When the end of the evening arrived and it was time to go, neither tried to go home with the other. Tom simply asked Clarence if he would give him his phone-number. Clarence searched in his pockets for a pen but couldn’t find one. Tom went to the bar and the barman gave him a pencil, from the office behind the bar. Tom came back with it, just as he had with the pint, and he handed it to Clarence, along with a sheet of lined paper.
Though Tom saw this new thing he had become, Clarence remained an old man and his joints were stiff, his digits undexterous. He struggled to write fluently. It was an even greater struggle than usual to hold the pencil and write with it. Like a child, with the pencil clumsily lodged in his uncertain grip, he formed the messy loops and lines of his landline number. He was amazed that he could remember it. But he could. Tom saw how much effort it took Clarence to write it, though he couldn’t explain why it took him so much effort. He just felt grateful.
“Thank you,” he said, receiving the sheet of paper with the number on it.
He looked at it, sceptically, not pocketing it.
“Landline?” Tom said, seeing it wasn’t a mobile number.
“I don’t have a mobile telephone” Clarence said. “Don’t worry. I always answer when I’m home. Leave a message if I’m not. I’ll respond to it within twenty-four hours.”
“Okay. You promise I can see you again?”
Clarence said Yes, immediately, and thought he meant it.
“Okay,” Tom said. “I’m going to go now.” And he got up to do so.
“Wait…” Clarence cried, uncertainly.
“What is it?” Tom answered, laying the sheet upon the table.
“Erm…” Clarence searched. He searched his old man’s soul and his old man’s heart. He felt old. Old and unwell. Words came, gradually: “I’m not…I don’t know what people see when they look at me. What I’m doing is…research…I’m finding out things. I’m learning how people treat me, how they seem to find me. And…how people respond to me helps me to understand what sort a person I am. I’m trying to understand who I am by how others treat me. Does that make sense to you?”

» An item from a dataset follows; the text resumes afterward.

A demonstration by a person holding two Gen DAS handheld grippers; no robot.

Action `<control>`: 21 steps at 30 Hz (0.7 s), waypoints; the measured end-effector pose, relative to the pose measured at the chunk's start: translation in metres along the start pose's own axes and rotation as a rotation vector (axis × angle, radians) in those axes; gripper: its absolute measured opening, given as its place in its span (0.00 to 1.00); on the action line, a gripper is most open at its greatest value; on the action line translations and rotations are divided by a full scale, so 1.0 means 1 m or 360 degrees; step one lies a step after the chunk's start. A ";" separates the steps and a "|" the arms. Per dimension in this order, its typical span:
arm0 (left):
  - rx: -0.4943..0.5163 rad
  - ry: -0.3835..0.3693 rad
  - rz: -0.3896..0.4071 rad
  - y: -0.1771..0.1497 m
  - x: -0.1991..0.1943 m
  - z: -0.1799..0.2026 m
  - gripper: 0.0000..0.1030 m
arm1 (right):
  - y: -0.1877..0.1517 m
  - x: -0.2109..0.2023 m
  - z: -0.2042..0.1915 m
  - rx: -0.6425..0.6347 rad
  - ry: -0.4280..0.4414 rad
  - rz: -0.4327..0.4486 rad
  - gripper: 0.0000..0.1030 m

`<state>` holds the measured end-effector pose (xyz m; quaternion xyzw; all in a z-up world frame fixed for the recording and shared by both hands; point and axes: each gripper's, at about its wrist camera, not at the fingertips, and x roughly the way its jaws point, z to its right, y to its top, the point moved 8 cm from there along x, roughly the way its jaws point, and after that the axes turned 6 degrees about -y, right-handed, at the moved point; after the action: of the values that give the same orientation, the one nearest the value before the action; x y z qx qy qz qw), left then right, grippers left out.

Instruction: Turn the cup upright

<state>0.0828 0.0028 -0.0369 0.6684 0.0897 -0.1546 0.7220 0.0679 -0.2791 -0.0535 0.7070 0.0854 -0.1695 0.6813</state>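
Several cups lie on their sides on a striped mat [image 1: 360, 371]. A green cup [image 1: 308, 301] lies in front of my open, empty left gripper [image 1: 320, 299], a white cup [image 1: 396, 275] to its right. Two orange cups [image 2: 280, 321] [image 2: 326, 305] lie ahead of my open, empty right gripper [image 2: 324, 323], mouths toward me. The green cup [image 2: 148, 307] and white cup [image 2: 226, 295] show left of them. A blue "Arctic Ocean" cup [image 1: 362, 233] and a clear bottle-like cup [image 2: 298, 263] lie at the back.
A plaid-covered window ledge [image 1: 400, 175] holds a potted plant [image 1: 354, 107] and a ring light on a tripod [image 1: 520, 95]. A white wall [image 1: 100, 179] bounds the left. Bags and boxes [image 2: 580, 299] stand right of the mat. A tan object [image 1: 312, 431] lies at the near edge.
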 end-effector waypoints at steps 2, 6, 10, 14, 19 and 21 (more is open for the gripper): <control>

Tom studied Clarence’s face, the exquisite face of what he took to be a beautiful woman who called herself Leanne.
“No,” he answered finally.
“You’ve been so…friendly. So tender. I’ve never felt this way with a coloured man.”
Tom heard the phrase formed by those final two words. His reaction was only slight, almost nothing. Then, he smiled serenely, said goodnight, and went. He left the sheet of lined paper upon the table.
The landline number stared up at Clarence: he knew it was his, that he had written it. But somehow, paradoxically, he didn’t recognise it as belonging to him.
Clarence died that night. The last words he heard spoken to him were:
“You looking dangerous, baby. You looking dangerous.” The figure passed him. Having loomed into existence out of the night, he then seemed to merge with the wall they were both passing at the time, and disappear.
At last, Clarence was an old man. He was an old man again, lying on a street corner, curled up, on his side, in the place where he collapsed. In death, he attained an outward state which didn’t lie.